À Vraignes-en-Vermandois (80), dix-huit agriculteurs se sont associés autour d’une unité de méthanisation bien particulière. En plus du biométhane injecté dans le réseau, le CO2 est récupéré et liquéfié pour être revendu. Un projet de production d'hydrogène vert est aussi dans les tuyaux. Le premier site du genre en France. 

Produire du biogaz grâce à la dégradation de matières organiques ? Oui, mais pas que. L’unité de méthanisation de Sanamethan implantée à Vraignes-en-Vermandois (80), entre Péronne et Saint-Quentin, est entrée en fonctionnement il y a environ quatre mois, mais ne livre pas encore toutes ses capacités. Les dix-huit agriculteurs qui y sont associés sont des précurseurs : en plus des 320 Nm³/h de biométhane à une pression de 67 bars injectés dans le réseau de transport de GRTgaz, le dioxyde de carbone issu de la purification du biogaz sera bientôt valorisé lui aussi. La réflexion est même poussée plus loin, avec la production d’hydrogène vert. «Nous avons voulu créer un pôle d’énergies vertes, en tirant au maximum les capacités de production qu’offre la méthanisation», expliquent Rémi Chombart et Laurent Degenne, exploitants à l’initiative du projet. 
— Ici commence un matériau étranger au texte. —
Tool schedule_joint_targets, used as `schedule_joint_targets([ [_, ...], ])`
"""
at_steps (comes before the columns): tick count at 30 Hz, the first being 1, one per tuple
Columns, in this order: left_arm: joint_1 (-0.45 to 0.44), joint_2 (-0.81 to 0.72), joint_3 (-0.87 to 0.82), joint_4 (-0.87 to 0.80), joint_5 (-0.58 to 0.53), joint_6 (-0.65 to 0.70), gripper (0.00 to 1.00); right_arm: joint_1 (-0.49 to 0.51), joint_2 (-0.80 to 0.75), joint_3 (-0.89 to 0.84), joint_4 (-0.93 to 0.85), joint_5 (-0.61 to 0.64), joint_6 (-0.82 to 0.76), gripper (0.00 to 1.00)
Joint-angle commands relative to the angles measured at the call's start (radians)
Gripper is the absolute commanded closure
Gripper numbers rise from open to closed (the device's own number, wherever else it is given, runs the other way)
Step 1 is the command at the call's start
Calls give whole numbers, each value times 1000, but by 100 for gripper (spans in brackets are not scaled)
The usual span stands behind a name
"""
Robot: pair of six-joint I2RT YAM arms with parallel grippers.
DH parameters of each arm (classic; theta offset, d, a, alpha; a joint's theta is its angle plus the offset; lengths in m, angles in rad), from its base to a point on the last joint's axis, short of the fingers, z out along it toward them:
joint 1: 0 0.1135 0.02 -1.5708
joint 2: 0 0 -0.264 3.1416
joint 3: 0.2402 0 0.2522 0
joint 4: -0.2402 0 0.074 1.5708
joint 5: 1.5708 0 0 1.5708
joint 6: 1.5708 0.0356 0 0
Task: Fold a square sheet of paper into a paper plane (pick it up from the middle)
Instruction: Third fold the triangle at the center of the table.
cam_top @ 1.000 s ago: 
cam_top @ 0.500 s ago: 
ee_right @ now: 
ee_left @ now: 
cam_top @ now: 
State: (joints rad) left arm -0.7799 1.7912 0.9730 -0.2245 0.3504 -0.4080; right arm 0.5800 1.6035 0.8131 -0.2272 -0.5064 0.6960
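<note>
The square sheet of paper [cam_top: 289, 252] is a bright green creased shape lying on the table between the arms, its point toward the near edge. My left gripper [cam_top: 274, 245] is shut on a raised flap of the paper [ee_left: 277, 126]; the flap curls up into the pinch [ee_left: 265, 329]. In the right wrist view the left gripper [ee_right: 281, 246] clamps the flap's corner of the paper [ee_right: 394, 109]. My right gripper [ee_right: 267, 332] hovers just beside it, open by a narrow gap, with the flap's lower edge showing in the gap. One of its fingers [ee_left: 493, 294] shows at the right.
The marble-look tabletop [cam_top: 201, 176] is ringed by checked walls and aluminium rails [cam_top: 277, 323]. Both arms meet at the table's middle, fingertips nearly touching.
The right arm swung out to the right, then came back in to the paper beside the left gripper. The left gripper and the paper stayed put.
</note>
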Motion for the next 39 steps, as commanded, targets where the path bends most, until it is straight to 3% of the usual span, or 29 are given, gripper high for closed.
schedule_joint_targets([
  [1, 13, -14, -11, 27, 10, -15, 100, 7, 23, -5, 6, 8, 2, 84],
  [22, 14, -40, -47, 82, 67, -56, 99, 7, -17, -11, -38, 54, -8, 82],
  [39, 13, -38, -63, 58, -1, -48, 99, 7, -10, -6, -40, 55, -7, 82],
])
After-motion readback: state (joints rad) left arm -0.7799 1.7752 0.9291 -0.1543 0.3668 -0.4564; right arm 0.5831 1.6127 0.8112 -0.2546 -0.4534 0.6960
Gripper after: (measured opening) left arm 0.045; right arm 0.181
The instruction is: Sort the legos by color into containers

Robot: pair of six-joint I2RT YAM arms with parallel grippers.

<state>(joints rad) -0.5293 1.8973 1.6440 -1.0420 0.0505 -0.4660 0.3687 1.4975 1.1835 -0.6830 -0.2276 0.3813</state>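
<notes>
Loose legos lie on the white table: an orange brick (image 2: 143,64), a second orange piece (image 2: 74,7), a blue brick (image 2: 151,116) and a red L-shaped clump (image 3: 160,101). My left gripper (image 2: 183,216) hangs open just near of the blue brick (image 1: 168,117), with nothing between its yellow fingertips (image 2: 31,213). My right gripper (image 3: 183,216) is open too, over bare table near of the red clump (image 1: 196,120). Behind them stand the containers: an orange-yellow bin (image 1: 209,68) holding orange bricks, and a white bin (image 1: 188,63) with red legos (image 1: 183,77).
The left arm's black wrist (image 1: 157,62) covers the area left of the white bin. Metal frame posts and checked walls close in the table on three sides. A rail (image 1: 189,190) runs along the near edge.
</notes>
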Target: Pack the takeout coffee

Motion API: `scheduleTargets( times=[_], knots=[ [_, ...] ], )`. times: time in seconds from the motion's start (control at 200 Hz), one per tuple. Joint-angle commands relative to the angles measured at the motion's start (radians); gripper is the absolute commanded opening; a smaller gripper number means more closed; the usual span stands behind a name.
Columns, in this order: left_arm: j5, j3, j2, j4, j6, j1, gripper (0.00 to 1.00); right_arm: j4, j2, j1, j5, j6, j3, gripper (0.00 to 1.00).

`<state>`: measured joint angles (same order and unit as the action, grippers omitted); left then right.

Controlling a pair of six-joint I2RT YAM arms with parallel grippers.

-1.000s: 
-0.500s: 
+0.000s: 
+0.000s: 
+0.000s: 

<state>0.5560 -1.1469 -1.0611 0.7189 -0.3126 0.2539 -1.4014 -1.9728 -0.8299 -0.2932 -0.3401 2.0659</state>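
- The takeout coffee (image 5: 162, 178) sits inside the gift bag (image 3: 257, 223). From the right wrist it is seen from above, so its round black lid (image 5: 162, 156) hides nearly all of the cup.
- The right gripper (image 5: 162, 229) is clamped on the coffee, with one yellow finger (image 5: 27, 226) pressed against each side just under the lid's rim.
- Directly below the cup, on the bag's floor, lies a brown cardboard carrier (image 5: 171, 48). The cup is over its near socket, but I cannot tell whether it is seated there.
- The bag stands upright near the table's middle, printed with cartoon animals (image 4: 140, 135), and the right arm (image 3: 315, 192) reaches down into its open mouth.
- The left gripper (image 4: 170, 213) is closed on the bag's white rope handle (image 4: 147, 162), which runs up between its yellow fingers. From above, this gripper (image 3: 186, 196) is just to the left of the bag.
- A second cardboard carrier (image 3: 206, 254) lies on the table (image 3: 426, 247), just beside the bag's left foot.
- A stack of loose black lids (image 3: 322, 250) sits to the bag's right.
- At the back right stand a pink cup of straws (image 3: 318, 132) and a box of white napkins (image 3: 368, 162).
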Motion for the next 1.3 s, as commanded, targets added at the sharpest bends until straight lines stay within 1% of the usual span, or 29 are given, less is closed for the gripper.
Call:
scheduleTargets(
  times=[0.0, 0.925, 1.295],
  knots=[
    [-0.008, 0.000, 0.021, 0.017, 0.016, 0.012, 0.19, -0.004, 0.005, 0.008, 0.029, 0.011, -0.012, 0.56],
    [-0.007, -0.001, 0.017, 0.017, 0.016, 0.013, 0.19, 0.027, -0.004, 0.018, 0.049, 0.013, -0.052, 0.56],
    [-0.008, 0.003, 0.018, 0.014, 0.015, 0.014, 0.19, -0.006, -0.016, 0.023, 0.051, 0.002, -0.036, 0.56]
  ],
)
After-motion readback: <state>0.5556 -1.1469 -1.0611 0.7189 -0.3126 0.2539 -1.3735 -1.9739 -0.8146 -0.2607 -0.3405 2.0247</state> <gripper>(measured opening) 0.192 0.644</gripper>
La réflexion est née de leurs systèmes agricoles, trop dépendants en intrants à leurs yeux. «Comme nous n’avons plus d’élevage dans le Santerre, comment fait-on pour retrouver de l’autonomie pour nourrir nos sols ? La méthanisation s’est révélée une bonne solution. Puis nous avons poussé la réflexion plus loin sur la production d’énergies», confie Laurent Degenne. Un tel chantier leur en a pourtant coûté, de l’énergie. Il leur aura fallu seize ans et trois autres projets avant celui-ci pour concrétiser leur idée, entre les études de faisabilité, la définition de l’emplacement, le montage du business plan… En juin 2021, enfin, les premiers coups de pelles ont été donnés dans la Vallée perdue. 

 

Une installation atypique 

Dès le premier coup d’œil, l’unité de méthanisation interpelle. L’installation, qui a représenté un investissement de 12 M€, n’est pas commune : elle est composée de quatre «petits» digesteurs plutôt que deux gros, qui ingurgiteront à terme près de 100 t de matières organiques par jour. «Les quatre digesteurs permettent de répartir les risques. En cas de panne sur l’un d’eux, trois autres continuent de fonctionner et de produire du biogaz. Ça nous permet aussi de faire des tests sur de nouvelles matières organiques que nous cherchons à valoriser», présente Pierre Chombart, responsable du site. 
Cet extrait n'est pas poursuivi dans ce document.